**Problem to solve:**
Filter the entries for the word "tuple". Copy each line that has it.
**** Exercise material ****
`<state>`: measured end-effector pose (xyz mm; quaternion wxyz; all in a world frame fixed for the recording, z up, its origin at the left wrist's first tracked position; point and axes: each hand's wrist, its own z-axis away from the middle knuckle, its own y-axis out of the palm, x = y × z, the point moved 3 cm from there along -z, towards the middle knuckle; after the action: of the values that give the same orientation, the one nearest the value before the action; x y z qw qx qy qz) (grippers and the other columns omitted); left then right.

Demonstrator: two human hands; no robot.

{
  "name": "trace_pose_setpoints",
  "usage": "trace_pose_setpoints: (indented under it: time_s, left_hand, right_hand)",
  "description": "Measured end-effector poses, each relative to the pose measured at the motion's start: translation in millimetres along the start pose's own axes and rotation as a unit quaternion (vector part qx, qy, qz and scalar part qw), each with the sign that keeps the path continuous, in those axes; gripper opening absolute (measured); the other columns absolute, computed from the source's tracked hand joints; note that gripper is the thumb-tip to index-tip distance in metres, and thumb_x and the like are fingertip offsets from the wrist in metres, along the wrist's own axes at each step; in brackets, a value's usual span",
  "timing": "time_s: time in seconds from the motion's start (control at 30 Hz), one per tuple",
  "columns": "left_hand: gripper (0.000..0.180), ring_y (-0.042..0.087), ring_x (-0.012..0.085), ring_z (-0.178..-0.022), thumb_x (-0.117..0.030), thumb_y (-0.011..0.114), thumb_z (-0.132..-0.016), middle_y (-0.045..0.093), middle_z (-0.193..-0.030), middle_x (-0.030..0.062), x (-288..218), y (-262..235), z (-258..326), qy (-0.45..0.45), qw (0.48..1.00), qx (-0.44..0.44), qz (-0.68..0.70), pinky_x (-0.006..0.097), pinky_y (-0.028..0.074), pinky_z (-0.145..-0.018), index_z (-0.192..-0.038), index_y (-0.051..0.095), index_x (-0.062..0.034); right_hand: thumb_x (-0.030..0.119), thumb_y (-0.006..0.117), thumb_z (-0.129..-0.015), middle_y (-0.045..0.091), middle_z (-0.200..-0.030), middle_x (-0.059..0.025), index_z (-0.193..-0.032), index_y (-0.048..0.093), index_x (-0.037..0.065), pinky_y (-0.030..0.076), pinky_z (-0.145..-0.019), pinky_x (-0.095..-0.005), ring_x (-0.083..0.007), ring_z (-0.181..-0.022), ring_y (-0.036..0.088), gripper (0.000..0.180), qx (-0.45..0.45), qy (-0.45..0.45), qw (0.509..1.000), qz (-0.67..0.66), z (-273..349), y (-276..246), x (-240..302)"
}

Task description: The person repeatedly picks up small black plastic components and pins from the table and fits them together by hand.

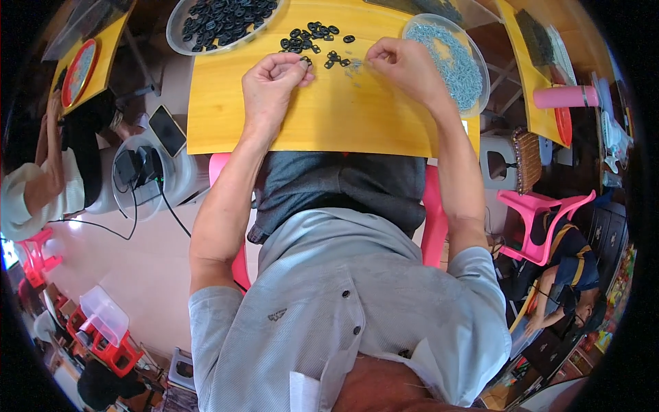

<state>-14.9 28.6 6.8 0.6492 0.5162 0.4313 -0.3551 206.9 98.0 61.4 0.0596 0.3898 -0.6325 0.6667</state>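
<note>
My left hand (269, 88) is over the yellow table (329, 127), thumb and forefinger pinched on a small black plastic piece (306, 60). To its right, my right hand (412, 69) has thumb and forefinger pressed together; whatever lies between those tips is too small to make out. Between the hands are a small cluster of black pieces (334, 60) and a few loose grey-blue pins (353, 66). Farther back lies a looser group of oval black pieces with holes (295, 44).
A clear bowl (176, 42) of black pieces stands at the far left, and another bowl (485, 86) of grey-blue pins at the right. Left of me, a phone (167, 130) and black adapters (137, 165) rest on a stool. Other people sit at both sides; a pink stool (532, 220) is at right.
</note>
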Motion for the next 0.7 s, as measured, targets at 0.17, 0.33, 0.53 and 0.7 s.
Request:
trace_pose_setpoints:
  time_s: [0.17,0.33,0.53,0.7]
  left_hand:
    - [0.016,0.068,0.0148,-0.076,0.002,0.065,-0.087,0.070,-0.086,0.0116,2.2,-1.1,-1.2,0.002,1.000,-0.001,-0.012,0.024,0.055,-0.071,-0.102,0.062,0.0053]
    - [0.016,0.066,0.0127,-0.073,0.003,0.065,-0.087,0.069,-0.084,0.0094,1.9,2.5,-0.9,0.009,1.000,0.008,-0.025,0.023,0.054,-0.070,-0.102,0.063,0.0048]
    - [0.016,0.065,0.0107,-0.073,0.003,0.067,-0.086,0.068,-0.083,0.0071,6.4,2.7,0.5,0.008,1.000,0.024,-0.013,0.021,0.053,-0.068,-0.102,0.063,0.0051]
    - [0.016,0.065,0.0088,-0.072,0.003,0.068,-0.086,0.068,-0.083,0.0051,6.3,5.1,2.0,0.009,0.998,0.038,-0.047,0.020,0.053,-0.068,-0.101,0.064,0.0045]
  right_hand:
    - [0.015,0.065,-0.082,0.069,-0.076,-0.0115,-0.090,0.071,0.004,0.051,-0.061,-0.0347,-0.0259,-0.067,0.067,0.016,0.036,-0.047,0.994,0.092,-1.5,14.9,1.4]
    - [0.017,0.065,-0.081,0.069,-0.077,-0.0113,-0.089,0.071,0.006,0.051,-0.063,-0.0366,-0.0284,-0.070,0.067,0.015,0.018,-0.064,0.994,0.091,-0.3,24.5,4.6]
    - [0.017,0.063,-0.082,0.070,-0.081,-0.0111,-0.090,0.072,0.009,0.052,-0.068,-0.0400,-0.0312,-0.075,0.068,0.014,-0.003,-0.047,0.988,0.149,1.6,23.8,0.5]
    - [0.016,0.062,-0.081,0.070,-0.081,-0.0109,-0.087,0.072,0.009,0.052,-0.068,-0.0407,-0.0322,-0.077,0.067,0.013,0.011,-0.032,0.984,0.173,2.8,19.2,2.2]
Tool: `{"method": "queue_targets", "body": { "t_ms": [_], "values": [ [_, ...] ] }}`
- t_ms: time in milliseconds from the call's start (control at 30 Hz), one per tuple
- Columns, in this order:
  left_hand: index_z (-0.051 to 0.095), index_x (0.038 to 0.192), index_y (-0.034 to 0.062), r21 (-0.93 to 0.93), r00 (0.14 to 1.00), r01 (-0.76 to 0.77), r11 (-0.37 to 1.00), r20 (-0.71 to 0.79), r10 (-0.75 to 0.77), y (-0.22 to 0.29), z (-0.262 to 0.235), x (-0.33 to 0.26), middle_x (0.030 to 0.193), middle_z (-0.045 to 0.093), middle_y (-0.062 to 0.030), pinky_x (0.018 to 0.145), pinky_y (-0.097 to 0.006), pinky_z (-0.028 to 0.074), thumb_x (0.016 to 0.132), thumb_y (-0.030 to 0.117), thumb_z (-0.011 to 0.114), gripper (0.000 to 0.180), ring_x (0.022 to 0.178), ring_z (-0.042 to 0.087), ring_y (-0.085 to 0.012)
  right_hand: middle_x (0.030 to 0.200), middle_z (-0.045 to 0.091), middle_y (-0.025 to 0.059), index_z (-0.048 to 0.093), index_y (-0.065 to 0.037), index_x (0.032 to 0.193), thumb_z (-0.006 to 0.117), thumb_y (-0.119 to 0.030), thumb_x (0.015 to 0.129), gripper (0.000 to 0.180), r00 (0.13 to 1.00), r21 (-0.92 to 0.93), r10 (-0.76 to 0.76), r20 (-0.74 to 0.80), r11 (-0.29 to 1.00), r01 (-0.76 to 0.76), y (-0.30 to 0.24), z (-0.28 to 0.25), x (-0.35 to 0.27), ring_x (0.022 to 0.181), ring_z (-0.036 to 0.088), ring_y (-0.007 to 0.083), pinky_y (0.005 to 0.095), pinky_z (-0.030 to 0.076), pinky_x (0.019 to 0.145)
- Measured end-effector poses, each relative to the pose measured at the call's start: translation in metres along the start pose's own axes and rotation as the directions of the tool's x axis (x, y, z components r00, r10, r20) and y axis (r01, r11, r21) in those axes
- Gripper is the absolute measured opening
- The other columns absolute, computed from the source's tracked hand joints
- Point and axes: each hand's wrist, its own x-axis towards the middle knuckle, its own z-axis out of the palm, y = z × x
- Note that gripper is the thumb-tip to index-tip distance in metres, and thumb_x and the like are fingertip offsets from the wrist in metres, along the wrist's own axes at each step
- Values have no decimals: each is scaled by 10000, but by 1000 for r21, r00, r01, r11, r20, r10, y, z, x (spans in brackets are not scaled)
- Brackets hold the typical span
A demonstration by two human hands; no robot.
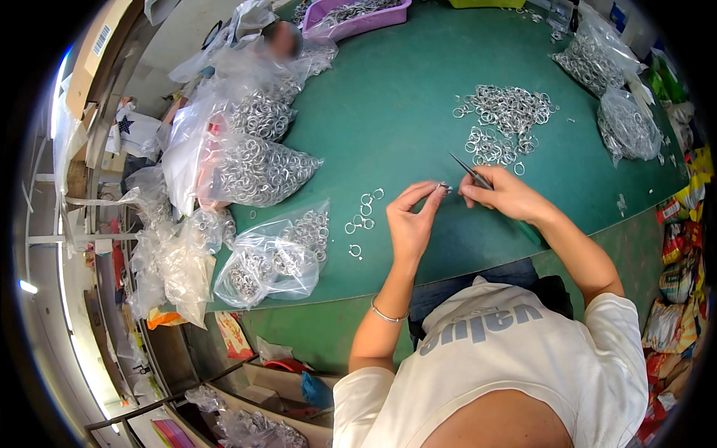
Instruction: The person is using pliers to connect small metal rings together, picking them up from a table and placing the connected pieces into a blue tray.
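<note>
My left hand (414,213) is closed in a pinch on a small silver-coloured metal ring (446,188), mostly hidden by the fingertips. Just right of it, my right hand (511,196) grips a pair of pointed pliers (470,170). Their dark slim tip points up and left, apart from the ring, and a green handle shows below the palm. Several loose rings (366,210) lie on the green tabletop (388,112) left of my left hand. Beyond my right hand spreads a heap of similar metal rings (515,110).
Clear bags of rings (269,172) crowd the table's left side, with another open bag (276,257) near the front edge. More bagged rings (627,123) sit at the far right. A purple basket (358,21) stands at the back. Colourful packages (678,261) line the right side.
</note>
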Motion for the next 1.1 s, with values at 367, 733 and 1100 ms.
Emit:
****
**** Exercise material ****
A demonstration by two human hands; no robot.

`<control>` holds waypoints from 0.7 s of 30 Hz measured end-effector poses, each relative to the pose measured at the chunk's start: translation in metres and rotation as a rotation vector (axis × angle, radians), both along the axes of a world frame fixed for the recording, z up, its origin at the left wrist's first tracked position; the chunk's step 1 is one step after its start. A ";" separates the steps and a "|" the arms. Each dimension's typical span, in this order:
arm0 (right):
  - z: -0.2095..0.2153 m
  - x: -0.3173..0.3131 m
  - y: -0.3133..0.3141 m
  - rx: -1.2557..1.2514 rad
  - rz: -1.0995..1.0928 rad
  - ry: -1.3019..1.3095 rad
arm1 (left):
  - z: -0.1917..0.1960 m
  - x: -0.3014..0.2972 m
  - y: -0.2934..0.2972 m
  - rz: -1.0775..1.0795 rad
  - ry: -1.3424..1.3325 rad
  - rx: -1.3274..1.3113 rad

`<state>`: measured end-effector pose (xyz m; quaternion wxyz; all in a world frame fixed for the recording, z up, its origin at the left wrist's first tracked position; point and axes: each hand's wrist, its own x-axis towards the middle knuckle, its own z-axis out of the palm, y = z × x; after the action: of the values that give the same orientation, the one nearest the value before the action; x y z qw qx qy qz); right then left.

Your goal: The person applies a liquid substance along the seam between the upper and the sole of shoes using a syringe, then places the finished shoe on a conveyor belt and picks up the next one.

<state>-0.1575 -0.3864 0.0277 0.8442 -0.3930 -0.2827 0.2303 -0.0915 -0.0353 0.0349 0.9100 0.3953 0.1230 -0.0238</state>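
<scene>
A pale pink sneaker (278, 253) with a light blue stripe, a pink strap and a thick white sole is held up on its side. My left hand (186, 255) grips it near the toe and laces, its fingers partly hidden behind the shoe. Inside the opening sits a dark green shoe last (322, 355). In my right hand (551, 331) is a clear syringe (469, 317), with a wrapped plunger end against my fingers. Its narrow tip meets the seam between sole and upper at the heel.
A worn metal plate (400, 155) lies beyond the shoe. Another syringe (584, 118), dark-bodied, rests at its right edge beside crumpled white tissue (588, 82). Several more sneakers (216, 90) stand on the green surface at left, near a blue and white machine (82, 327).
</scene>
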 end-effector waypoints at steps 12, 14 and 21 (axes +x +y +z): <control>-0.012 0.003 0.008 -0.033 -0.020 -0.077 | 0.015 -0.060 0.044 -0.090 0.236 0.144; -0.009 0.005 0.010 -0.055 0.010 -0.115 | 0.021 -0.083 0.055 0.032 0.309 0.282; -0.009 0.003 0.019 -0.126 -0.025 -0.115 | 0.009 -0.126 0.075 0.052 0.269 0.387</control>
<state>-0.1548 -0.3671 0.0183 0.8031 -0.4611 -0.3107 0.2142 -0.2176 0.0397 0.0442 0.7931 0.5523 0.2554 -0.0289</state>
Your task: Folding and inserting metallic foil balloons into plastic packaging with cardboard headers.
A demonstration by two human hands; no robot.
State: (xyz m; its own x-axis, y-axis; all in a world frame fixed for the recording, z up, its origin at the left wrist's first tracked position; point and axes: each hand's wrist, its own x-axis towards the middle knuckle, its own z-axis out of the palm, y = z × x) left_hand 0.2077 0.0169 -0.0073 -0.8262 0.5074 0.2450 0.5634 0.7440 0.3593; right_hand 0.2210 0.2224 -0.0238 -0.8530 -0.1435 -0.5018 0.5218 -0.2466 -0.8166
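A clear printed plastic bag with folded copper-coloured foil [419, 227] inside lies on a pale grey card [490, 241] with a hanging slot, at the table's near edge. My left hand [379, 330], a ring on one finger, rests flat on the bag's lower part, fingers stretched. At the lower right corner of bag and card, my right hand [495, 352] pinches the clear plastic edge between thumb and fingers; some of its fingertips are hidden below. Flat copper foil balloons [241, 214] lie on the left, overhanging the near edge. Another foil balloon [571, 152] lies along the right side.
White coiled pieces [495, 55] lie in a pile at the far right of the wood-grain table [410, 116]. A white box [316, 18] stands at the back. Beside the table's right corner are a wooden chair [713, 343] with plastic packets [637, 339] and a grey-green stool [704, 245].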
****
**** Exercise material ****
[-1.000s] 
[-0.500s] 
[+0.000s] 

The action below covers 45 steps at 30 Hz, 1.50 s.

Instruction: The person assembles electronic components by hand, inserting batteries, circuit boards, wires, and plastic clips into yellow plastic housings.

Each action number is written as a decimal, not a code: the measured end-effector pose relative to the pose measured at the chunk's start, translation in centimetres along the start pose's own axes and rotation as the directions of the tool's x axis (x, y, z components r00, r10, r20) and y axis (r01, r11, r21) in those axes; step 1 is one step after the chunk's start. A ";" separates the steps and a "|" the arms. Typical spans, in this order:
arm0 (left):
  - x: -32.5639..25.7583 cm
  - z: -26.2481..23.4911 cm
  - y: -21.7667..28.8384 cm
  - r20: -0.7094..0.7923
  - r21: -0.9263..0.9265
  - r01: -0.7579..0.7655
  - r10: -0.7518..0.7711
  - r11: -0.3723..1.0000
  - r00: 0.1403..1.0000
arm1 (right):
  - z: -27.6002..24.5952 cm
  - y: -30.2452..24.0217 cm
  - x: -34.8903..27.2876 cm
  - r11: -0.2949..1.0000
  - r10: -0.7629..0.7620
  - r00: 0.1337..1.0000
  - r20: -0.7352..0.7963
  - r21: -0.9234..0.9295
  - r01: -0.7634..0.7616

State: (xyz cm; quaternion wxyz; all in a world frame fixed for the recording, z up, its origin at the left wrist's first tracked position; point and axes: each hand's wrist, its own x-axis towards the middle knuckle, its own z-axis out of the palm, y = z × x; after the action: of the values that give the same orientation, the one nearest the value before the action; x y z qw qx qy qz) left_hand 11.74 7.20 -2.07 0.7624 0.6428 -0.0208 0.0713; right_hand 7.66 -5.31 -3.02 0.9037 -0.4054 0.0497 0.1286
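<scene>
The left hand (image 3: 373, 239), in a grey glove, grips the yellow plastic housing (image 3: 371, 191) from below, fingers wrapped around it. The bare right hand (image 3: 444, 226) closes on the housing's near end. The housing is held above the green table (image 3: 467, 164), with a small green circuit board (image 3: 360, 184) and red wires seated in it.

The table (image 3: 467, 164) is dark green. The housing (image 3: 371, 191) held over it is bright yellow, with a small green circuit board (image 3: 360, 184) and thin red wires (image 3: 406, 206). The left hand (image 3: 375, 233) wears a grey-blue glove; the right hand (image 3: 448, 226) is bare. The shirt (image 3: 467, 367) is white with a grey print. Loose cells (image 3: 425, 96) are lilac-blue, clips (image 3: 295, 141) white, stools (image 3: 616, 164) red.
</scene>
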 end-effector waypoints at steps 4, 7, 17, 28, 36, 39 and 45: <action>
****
**Result for this exercise:**
  "timing": "time_s: time in seconds from the motion's start (control at 30 Hz), one per tuple",
- t_ms: time in milliseconds from the call's start (control at 30 Hz), one per tuple

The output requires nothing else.